By understanding the overall requirements and end goals at the start of the project can also help in reducing costs. The perception that automation has to be fixed and not flexible doesn’t have to be the case. Knowing the overall requirements at the start of the project will help derive the final solution. It may not be possible to fully design the complete automated solution in parallel with the device design, and some of the processes may require proof of concept (POC) to help gain knowledge of the device build process; therefore this stage may help mould the final solution and what it may look like.
3. The Environment
Medical devices are generally manufactured in cleanrooms. Depending on the type of device, and whether or not it comes into contact with the actual drug or dosage, will dictate the level and type of cleanroom where the manufacturing can happen. There are several classes of cleanroom, and in simple terms the lower the ISO Class is the cleaner the environment will be as shown in ISO 14644-1:2015. The cleaner the cleanroom, the more costly the environment will be to operate. This also goes for the machinery inside these areas, as specialised components within the machine will have to meet with the cleanroom requirements to ensure no particulates are added to the environment that would affect the class of cleanroom or the integrity of the device.

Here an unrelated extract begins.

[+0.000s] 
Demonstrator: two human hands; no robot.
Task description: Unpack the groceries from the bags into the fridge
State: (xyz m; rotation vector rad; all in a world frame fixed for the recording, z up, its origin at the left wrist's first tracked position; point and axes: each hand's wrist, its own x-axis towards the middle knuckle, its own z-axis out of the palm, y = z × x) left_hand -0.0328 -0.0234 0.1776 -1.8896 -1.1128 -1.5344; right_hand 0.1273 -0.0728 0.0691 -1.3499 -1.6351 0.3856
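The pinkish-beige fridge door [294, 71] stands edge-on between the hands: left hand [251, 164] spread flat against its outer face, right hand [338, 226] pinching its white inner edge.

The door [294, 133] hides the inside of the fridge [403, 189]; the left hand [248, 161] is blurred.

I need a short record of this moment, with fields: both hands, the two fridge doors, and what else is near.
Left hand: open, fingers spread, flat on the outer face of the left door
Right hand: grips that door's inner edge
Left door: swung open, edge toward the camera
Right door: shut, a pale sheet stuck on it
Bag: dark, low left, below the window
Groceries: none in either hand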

4. Medical Device Packaging
The manufacturing process also has to take packaging into account. In general terms this falls into two main categories, being primary and secondary. The primary packaging will be any packaging such as vials, screw tops, seals and closure liners that will or may come into contact with dosage or a part of the device that may be inserted into a patient. Secondary packaging would be anything outside and away from the device or dosage. If we put this into simple terms, a pack of tablets would follow this route with the sealed blister packs and drugs coming from primary and the outside sleeve or carton processed in another area. All aspects of the manufacturing environment have to go through rigorous validation procedures to ensure they meet the required criteria.
5. Skilled Workers
The medical device industry has always required highly skilled workers due to the rigid procedures and regulatory compliance required. Automation will always but unjustifiably, be seen to simply remove jobs. As manufacturing systems continue to develop and automation becomes a given and a must-have, this perception will change. As in all industries that are automating, these skilled workers are becoming even more skilled, by having to change their job roles and functions and upskill to allow them to work with, and alongside the automated processes. This, in turn, can raise labour costs, which will presumably be offset by the higher output and quality of devices produced by the automation. Amongst many of the benefits that automation brings to manufacturing in the medical device industry, the removal of as much human intervention, especially at the primary stage helps minimise the risk of human contamination.
In conclusion, the benefits of automation in the medical device industry are enormous and are not just limited to quality and output volumes. As can be seen from the above, there are many areas that influence the costs of automating in the medical device industry, but many of these costs can be reduced by good design and planning at the start of the project to remove unnecessary steps or expensive processes. Automating will ultimately reduce the need for manual labour, which in turn will provide higher volume outputs, improved quality and ultimately a lower device cost.